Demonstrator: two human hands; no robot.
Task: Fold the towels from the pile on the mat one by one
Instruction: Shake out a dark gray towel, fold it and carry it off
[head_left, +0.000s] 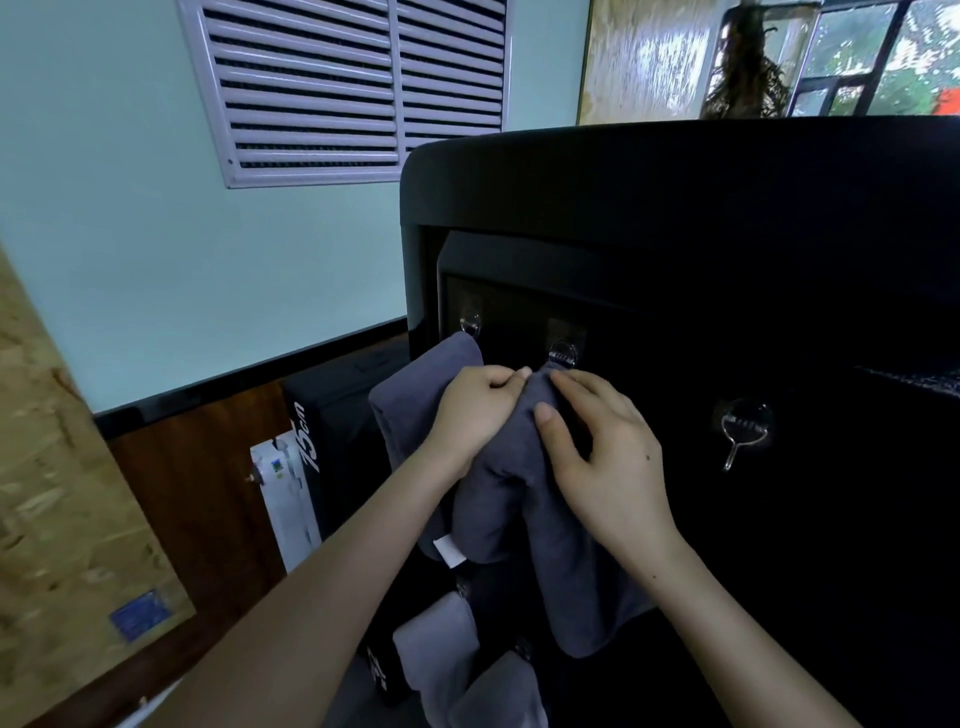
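Note:
A dark grey towel (498, 499) hangs in folds in front of a black upright panel (675, 208), its top edge right at a clear hook (563, 354). My left hand (475, 410) grips the towel's upper edge with curled fingers. My right hand (608, 457) pinches the cloth beside it, thumb in front and fingers behind. A white label (451, 551) shows on the towel's lower left. Another part of the grey cloth (431, 384) bulges up toward a second hook (470, 323). Lighter grey towels (441, 654) lie below.
A third clear hook (744, 428) sticks to the panel at the right. A black mat marked 15cm (322, 441) and a white appliance (283, 493) stand at the left against a wood-and-green wall. A louvred vent (343, 88) is above.

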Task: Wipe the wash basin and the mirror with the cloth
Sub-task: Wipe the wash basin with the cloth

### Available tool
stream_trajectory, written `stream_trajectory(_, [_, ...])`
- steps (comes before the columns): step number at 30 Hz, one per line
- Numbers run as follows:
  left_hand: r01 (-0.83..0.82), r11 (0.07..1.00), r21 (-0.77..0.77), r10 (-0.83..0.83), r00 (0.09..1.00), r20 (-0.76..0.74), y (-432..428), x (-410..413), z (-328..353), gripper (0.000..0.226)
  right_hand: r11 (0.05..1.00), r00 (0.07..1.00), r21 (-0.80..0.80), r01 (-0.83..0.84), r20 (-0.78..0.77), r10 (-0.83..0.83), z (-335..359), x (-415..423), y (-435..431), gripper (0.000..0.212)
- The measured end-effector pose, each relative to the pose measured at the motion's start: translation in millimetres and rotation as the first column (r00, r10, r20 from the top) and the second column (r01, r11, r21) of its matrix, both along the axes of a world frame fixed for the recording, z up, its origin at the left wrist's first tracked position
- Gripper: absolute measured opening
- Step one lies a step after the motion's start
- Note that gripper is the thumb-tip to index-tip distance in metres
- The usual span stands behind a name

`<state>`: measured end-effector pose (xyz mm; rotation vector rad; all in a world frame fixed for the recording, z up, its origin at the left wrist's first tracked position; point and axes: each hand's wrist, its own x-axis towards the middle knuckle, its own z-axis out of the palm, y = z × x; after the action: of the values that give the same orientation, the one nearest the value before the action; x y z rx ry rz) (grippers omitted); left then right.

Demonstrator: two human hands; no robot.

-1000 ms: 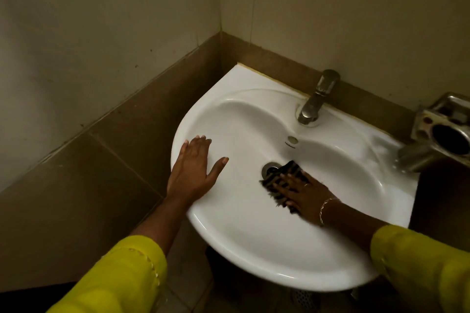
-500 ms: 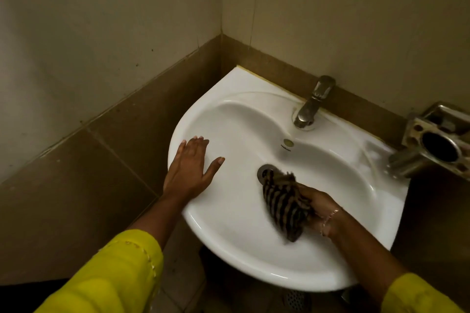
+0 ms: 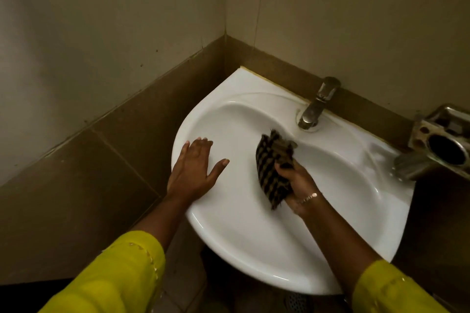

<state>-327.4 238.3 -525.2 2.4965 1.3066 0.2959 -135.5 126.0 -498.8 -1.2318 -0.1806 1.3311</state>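
A white corner wash basin (image 3: 244,244) is fixed between two walls. Inside its bowl my right hand (image 3: 298,187) grips a dark striped cloth (image 3: 273,162), which lies against the bowl's middle and hides the drain. My left hand (image 3: 194,169) rests flat on the basin's left rim, fingers straight and thumb spread. No mirror is in view.
A steel tap (image 3: 316,104) stands on the basin's back edge. A metal holder (image 3: 442,142) sticks out from the wall at the right. Brown tiles line the lower walls. A floor drain grate (image 3: 297,302) shows under the basin.
My right hand has turned from pressing the cloth flat beside the drain to gripping it, then swept it up over the drain toward the tap. My left hand has stayed on the rim.
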Motion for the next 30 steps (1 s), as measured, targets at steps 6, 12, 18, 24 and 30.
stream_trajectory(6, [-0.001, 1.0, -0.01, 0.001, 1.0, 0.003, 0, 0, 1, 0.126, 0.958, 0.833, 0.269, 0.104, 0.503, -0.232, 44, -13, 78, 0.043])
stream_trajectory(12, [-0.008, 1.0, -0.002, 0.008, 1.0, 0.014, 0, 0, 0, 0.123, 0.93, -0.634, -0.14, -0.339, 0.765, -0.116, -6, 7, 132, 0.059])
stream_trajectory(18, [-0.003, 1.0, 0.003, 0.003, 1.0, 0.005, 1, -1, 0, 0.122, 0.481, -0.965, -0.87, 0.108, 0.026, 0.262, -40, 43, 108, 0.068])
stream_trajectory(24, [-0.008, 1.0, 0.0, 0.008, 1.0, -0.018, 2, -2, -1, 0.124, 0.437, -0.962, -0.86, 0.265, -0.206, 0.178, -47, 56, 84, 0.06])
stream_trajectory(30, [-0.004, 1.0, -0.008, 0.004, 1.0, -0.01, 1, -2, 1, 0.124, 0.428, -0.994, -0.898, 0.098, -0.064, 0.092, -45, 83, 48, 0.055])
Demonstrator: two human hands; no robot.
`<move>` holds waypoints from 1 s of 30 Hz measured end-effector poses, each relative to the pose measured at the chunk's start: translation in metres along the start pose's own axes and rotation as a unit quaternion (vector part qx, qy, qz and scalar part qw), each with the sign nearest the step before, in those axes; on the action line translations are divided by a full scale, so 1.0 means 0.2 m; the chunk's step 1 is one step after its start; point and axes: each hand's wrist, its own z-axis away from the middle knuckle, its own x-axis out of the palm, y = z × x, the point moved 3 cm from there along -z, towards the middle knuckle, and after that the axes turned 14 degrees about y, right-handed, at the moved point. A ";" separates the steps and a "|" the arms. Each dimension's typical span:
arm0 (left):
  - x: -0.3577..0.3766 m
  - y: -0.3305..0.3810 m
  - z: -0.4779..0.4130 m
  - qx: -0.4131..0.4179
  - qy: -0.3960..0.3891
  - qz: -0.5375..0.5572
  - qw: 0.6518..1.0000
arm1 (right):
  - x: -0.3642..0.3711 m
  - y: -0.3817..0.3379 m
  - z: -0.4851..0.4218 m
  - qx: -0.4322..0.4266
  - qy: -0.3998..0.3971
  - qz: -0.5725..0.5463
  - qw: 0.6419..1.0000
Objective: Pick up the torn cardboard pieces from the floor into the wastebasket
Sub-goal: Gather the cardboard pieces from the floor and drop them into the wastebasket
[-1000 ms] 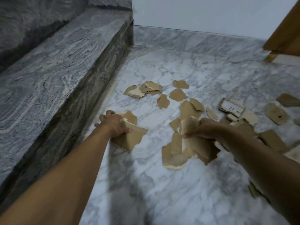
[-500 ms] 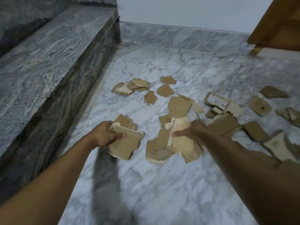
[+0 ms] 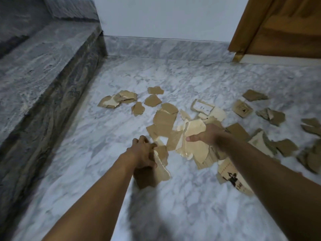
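1. On the white-and-grey marble floor point(image 3: 97, 180), to the right of the grey stone step point(image 3: 43, 66), torn cardboard pieces point(image 3: 165, 122) lie scattered. They spread from near the step's foot to well away from it.
2. The step is a long raised slab of dark-veined stone along the floor's left edge, with another stone riser point(image 3: 20, 23) behind it.
3. Past the step's far end stands a plain pale wall point(image 3: 165, 14) with a marble skirting point(image 3: 165, 47) along its base. A wooden door point(image 3: 278, 26) stands well apart from the step, in the far right corner.
4. The person's left grip point(image 3: 142, 153), the one nearer the step, has its fingers curled round a few brown and cream scraps point(image 3: 161, 169).
5. The right grip point(image 3: 206, 136), farther from the step, clasps a thick bundle point(image 3: 194, 148) of pieces, its thumb pointing toward the step.
6. A small cluster point(image 3: 118, 100) lies closest to the step. A labelled piece point(image 3: 202, 106) lies farther from the step, beyond the right grip. A black-printed piece point(image 3: 231, 178) lies partly under the right forearm.
7. A soft dark shadow point(image 3: 147, 214) falls on the marble beside the left forearm.
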 end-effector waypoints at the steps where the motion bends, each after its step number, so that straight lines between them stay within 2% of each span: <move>1: 0.00 0.01 0.00 0.000 0.002 0.013 1.000 | -0.03 0.02 -0.01 -0.001 0.017 -0.010 1.000; 5: 0.02 -0.01 0.03 -0.047 -0.002 0.113 0.992 | -0.10 0.08 -0.03 0.000 0.073 -0.061 0.995; 8: 0.02 -0.03 0.05 -0.062 0.010 0.177 0.982 | -0.12 0.11 -0.05 -0.004 0.075 -0.083 0.994; 12: 0.02 -0.13 0.09 -0.093 0.027 0.337 0.937 | -0.10 0.11 -0.07 -0.012 0.070 -0.089 0.994; 16: -0.07 -0.31 0.11 -0.158 0.029 0.382 0.910 | -0.08 0.05 -0.04 -0.034 0.038 -0.136 0.989; 18: -0.12 -0.38 0.12 -0.183 0.044 0.423 0.887 | -0.05 0.02 -0.03 -0.036 0.024 -0.170 0.985; 20: -0.15 -0.42 0.11 -0.198 0.071 0.471 0.857 | 0.03 0.00 -0.02 0.007 -0.017 -0.220 0.975; 24: -0.19 -0.32 0.08 -0.193 0.088 0.541 0.813 | 0.19 -0.06 0.06 0.088 -0.080 -0.335 0.935; 27: -0.30 -0.10 0.03 -0.161 0.058 0.596 0.785 | 0.22 -0.14 0.18 0.117 -0.070 -0.379 0.915; 30: -0.47 0.13 0.00 -0.112 0.036 0.614 0.781 | 0.13 -0.17 0.27 0.147 -0.035 -0.420 0.895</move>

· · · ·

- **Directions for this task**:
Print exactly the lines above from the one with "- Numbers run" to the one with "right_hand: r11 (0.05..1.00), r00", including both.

- **Solution**:
- Numbers run as follows:
  left_hand: r01 (-0.83..0.82), r11 (0.07..1.00), r21 (-0.77..0.77), r10 (-0.83..0.83), r00 (0.09..1.00), r20 (-0.76..0.74), y (-432..428), x (-410..413), z (-328..353), gripper (0.000..0.226)
  right_hand: r11 (0.05..1.00), r00 (0.07..1.00), r21 (-0.80..0.80), r01 (-0.83..0.84), r20 (-0.78..0.77), r10 (-0.83..0.83), z (-335..359), x (-415..423), y (-435..431), gripper (0.000..0.212)

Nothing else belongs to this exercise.